━━━ Data to examine ━━━

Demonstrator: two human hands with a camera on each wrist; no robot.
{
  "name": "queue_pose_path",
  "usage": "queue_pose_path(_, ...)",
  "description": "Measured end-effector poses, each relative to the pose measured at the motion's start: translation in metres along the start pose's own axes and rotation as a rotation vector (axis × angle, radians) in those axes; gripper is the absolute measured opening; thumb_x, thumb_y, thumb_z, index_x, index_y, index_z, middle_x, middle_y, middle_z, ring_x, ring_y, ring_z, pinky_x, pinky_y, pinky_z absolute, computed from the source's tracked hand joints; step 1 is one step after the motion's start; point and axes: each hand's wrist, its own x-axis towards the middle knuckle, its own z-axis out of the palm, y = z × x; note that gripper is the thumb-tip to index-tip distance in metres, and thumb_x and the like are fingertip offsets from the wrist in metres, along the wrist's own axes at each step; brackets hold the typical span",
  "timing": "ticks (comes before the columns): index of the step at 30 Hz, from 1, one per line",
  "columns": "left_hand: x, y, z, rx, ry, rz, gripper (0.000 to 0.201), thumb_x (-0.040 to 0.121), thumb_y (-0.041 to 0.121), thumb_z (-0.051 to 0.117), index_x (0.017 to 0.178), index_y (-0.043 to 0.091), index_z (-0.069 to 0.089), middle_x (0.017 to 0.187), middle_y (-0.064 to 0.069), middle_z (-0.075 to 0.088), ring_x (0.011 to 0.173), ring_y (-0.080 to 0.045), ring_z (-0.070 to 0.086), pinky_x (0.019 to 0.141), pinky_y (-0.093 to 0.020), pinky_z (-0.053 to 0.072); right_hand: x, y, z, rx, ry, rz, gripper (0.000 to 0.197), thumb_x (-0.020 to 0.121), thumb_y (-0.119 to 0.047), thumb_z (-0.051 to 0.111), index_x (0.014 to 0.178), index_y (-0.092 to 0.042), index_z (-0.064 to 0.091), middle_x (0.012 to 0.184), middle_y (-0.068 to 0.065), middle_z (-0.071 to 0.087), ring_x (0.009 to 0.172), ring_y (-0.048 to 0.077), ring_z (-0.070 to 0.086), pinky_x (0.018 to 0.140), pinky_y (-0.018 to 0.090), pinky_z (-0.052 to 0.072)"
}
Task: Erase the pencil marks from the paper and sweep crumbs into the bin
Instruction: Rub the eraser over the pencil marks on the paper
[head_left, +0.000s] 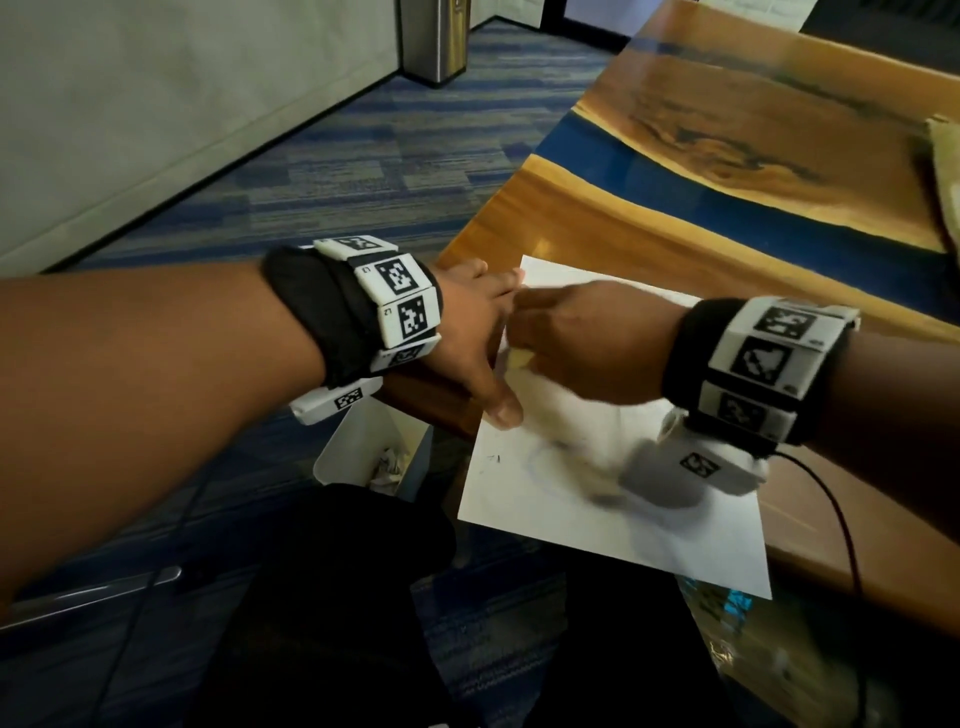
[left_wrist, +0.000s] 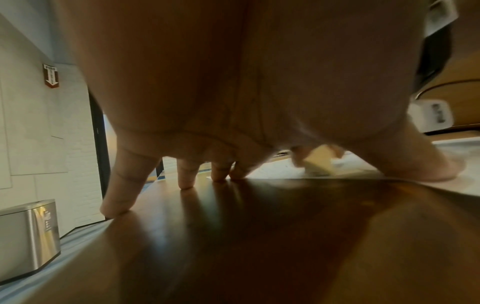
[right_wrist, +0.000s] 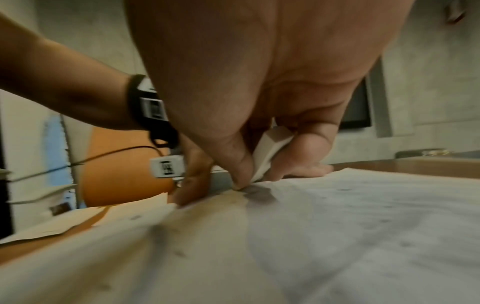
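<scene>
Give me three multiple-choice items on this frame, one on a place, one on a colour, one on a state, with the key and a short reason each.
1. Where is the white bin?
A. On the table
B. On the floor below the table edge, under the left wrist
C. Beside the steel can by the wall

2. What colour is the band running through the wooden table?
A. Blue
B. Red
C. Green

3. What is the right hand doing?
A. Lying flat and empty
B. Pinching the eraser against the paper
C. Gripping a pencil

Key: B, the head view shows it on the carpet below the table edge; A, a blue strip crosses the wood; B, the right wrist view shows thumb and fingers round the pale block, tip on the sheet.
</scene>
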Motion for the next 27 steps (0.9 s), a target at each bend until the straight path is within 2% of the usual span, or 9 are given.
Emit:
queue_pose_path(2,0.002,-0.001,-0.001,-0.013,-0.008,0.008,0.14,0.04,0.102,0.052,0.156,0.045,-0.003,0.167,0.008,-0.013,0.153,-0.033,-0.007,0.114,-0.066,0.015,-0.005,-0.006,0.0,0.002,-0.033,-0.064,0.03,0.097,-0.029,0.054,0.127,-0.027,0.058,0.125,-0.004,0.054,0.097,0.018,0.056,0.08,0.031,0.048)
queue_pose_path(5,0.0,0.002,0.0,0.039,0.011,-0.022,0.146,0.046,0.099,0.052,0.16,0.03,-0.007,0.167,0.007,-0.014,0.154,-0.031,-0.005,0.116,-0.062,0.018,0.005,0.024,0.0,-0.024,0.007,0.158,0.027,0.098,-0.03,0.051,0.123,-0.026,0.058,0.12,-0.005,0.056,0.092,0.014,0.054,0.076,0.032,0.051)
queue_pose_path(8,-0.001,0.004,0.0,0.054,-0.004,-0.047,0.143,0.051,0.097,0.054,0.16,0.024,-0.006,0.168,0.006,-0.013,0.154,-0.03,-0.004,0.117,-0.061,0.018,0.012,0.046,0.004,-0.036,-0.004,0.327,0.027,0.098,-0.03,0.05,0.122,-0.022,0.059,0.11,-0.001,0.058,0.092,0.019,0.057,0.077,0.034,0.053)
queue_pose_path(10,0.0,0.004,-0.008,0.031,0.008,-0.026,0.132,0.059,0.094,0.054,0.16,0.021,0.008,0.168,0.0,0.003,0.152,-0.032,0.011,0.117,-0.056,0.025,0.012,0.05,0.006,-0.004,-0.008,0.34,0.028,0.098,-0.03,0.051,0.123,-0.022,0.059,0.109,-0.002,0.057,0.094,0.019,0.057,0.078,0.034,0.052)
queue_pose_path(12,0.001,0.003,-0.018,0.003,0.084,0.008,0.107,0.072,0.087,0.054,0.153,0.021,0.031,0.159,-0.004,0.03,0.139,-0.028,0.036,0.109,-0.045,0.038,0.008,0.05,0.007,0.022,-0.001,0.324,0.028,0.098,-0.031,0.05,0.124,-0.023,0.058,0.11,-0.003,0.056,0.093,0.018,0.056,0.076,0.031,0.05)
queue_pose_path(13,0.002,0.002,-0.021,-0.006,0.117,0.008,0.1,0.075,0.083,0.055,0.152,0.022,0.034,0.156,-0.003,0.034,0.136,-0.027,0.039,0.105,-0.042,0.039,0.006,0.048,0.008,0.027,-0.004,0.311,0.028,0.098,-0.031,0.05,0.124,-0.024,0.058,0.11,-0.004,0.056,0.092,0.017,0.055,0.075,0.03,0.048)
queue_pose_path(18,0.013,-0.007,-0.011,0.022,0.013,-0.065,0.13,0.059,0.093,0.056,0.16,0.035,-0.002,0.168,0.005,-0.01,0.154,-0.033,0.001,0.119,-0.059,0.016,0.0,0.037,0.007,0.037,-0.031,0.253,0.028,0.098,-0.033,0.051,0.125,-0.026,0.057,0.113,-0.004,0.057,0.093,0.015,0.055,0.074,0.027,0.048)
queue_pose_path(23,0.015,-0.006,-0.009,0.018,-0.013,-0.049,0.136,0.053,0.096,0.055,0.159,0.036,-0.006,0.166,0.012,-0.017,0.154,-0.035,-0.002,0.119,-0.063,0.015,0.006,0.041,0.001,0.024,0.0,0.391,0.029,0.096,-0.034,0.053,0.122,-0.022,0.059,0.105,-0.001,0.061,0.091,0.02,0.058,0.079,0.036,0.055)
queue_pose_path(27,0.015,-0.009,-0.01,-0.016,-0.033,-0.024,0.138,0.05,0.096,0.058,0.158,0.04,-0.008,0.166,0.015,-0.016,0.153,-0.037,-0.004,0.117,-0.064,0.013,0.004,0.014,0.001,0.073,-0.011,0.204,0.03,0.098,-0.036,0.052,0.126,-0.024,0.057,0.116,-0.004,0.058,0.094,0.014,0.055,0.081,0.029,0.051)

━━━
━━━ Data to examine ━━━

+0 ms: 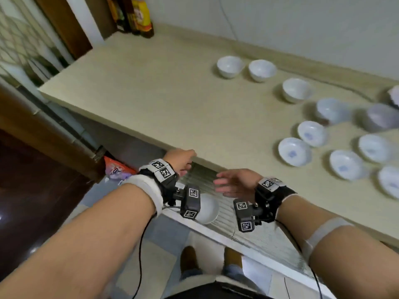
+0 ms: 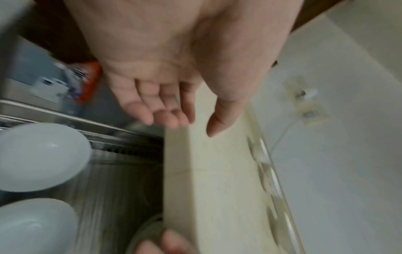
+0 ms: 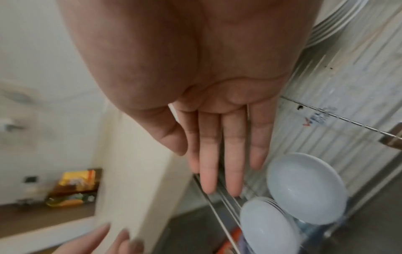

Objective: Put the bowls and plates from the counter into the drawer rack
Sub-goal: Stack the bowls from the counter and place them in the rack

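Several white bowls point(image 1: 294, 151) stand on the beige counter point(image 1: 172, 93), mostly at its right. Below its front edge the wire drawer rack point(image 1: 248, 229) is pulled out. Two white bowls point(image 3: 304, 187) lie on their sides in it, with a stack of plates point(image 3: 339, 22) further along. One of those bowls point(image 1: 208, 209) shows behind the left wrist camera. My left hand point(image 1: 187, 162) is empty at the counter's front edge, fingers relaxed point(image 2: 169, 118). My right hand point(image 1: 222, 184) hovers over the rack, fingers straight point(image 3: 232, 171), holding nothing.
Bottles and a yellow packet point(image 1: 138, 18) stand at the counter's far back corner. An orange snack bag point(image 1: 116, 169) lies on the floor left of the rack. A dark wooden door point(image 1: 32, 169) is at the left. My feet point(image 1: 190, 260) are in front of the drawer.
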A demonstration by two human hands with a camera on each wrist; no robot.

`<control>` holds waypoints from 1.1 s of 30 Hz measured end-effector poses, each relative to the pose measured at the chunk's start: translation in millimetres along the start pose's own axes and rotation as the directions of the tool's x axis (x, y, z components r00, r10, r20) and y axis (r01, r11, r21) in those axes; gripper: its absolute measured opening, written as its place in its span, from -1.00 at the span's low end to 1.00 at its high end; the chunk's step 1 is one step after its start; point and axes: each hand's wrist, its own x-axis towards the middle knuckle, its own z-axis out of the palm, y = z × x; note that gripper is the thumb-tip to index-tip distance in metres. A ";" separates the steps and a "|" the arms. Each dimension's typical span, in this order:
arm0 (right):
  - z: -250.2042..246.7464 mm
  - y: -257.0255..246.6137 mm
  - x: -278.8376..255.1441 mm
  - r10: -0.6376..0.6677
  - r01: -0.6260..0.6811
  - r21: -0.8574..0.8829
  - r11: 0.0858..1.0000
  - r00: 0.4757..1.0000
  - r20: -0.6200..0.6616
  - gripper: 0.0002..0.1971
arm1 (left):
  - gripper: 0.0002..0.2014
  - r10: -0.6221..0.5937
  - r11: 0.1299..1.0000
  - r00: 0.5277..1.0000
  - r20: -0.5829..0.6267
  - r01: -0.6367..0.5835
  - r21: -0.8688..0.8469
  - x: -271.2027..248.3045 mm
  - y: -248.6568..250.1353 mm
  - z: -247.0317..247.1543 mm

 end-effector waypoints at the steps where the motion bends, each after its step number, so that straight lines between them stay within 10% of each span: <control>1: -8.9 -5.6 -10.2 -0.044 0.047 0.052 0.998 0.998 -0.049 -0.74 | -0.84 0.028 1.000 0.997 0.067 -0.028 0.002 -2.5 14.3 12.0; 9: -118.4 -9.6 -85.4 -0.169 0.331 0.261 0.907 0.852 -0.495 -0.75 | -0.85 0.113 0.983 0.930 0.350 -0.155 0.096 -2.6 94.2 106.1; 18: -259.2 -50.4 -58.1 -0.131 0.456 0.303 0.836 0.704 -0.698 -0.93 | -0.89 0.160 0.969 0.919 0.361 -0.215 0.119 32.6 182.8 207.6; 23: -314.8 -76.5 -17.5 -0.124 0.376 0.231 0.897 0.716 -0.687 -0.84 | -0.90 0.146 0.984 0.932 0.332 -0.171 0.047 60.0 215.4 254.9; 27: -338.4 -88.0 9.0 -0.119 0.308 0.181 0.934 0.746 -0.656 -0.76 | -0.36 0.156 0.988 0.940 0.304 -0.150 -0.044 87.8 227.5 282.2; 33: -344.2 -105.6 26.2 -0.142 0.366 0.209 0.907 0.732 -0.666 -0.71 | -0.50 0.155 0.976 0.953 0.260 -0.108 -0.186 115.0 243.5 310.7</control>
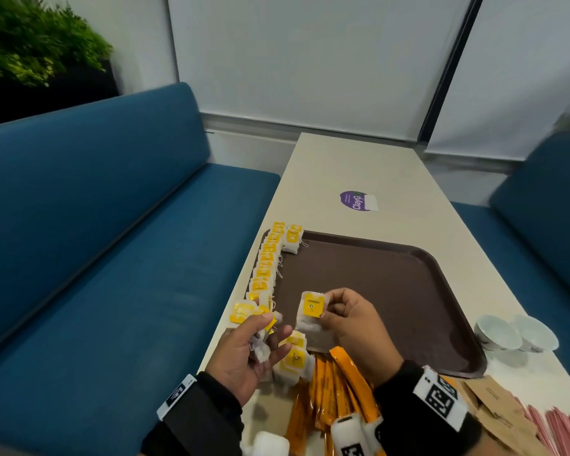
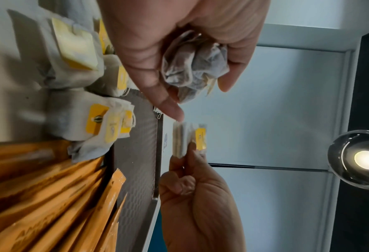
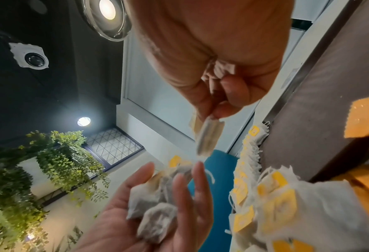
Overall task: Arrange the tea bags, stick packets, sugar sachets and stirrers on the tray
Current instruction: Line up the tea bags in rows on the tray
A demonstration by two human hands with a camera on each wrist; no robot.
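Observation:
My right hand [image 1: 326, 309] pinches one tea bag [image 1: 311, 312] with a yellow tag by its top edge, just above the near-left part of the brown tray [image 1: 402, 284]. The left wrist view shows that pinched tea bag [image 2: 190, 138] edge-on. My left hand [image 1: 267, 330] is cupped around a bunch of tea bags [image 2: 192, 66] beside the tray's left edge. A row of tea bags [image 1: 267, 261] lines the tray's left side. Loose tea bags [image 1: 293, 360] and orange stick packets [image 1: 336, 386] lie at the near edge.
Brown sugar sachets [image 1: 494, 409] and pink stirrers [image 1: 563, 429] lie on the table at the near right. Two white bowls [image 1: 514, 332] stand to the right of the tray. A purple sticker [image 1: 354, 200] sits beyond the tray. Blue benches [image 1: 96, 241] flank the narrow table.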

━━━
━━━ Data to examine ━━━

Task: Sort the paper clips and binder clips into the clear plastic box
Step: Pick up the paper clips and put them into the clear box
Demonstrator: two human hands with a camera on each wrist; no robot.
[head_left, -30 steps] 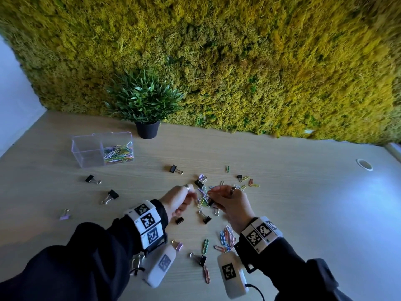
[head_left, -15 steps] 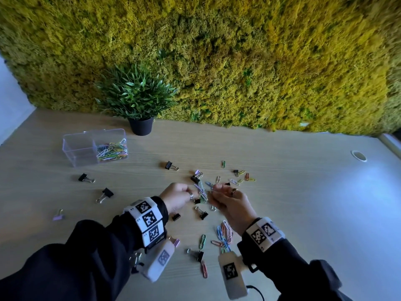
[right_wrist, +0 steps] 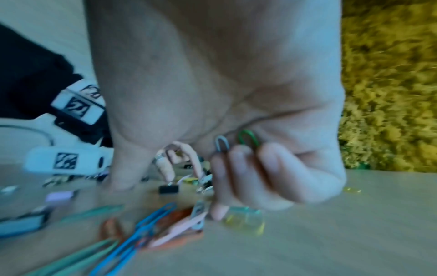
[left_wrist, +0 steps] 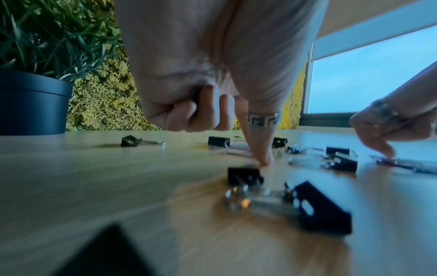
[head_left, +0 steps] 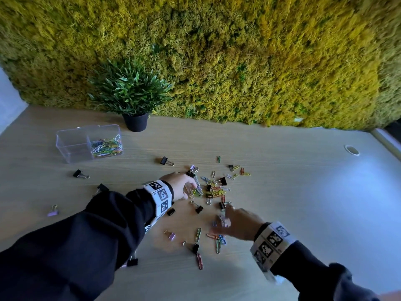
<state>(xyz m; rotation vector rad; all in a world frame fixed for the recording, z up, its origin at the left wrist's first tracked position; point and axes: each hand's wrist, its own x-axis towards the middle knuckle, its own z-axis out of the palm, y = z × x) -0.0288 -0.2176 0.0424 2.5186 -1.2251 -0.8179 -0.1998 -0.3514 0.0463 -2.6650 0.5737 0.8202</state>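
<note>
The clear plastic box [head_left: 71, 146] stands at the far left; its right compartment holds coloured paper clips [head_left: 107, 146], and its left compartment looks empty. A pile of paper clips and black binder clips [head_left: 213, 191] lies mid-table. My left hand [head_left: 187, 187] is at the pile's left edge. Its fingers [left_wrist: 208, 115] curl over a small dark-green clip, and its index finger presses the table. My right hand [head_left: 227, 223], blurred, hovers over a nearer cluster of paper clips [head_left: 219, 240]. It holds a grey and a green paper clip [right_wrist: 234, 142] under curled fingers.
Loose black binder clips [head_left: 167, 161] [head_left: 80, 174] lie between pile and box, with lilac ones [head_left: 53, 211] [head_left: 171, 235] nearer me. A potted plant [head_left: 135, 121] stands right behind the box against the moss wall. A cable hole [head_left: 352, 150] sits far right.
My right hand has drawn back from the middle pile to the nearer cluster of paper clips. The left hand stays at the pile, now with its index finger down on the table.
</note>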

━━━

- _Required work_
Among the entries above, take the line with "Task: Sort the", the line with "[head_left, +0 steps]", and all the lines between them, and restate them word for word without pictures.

- _Solution to the exercise_
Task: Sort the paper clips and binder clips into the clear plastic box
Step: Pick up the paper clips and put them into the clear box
Demonstrator: two human hands with a camera on each wrist; no robot.
[head_left, -30 steps] 
[head_left, -15 steps] 
[right_wrist, +0 steps] 
[left_wrist, +0 steps] 
[head_left, +0 steps] 

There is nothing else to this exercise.